EXERCISE AIM: I would like each line of the data that holds the word "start" copied out.

COLLECTED MATERIAL:
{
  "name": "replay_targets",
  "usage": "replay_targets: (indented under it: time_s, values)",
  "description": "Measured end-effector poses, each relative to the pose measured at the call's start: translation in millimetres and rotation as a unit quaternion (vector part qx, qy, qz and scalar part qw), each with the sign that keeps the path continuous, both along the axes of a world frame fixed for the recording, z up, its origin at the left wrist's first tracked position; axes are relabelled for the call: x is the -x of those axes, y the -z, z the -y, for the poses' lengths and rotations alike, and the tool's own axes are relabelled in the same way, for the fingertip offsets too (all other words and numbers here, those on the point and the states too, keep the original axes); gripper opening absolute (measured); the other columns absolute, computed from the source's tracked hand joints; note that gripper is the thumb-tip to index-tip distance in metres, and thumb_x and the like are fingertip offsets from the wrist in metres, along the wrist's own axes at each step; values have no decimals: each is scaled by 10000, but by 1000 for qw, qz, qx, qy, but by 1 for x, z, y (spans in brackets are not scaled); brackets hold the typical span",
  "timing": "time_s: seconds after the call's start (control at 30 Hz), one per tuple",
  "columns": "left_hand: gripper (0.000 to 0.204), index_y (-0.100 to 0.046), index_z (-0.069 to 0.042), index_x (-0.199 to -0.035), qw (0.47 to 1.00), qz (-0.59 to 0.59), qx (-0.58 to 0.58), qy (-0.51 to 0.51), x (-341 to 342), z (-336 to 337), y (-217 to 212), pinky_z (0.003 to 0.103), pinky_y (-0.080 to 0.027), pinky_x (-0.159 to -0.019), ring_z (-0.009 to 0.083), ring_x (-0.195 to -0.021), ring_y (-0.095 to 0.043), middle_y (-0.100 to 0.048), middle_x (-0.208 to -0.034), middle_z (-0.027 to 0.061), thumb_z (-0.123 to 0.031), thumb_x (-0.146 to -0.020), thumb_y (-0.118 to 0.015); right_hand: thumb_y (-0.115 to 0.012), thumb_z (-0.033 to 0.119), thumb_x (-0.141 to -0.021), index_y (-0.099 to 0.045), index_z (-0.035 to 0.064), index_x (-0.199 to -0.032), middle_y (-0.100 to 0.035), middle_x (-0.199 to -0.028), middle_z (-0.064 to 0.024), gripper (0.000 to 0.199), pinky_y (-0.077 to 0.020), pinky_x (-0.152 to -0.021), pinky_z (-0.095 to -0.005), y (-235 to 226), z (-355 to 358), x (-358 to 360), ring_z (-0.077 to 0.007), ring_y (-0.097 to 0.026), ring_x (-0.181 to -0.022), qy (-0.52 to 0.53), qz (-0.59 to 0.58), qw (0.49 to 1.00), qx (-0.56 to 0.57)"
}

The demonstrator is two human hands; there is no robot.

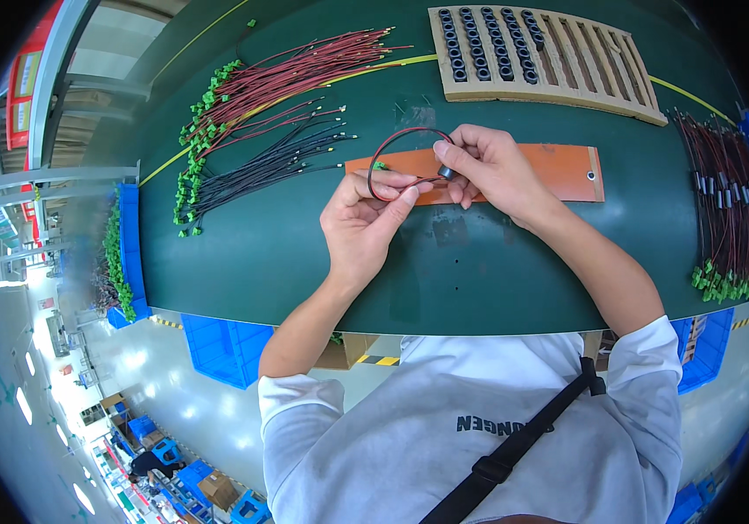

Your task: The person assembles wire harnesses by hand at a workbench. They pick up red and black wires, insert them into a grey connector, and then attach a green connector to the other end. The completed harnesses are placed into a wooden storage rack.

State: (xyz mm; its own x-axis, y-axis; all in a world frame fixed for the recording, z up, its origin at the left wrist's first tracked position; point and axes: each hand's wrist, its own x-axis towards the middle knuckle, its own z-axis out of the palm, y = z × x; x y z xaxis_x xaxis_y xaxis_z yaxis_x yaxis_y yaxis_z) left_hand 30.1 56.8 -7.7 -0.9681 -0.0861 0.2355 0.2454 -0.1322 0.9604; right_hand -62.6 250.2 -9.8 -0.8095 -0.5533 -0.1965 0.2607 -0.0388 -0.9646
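In front of me a red and black wire pair bends in a loop between my hands. Pinched in my left hand is the lower part of the loop, where a small green connector shows. My right hand closes its fingers and thumb around a small black cylindrical core, with the wires running up to it. Whether the wires pass fully through the core is hidden by the fingers. Under both hands lies a long orange strip with a hole near its right end.
Red wires and black wires with green connectors lie at the left. A slotted wooden tray at the back holds rows of black cores. Wires with cores lie at the right. Blue bins stand below the green table.
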Motion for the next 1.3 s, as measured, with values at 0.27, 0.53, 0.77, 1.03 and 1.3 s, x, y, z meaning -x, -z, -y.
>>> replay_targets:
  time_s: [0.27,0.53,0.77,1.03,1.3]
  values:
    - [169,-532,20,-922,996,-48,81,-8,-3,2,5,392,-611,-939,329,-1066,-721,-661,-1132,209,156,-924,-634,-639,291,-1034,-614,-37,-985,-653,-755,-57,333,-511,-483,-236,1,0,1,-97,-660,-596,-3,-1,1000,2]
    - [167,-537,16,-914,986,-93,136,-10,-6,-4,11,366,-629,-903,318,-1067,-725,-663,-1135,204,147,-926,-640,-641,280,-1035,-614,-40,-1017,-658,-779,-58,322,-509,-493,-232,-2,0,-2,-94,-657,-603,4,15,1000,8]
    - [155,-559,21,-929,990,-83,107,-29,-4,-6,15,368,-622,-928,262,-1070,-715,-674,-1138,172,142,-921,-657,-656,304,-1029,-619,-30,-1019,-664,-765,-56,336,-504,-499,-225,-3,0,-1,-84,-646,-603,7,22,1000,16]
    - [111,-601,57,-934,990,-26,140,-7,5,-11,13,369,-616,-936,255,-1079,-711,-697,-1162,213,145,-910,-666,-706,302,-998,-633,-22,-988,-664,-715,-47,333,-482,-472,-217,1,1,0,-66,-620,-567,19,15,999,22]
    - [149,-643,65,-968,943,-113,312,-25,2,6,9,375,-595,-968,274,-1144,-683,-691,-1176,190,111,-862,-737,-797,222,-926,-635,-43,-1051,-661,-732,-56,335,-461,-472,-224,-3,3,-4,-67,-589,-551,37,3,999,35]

PROBLEM SOLUTION:
  "description": "Measured end-effector poses, each relative to the pose measured at the call's start: translation in millimetres and rotation as a unit quaternion (vector part qx, qy, qz and scalar part qw), each with the sign that keeps the path continuous, both along the axes of a world frame fixed for the recording, z up, its origin at the left wrist's first tracked position; axes are relabelled for the call: x is the -x of those axes, y the -z, z the -y, for the poses' lengths and rotations alike, and the tool's own axes are relabelled in the same way, for the fingertip offsets too (all other words and numbers here, those on the point and the states too, keep the original axes); gripper opening absolute (measured); the other columns absolute, computed from the source's tracked hand joints; note that gripper is the thumb-tip to index-tip distance in metres, and thumb_x and the like are fingertip offsets from the wrist in metres, along the wrist's own axes at each step; values have no decimals: each is scaled by 10000, but by 1000 for qw, qz, qx, qy, but by 1 for x, z, y (spans in brackets are not scaled); brackets hold the typical span",
  "timing": "time_s: seconds after the call's start (control at 30 Hz), one per tuple",

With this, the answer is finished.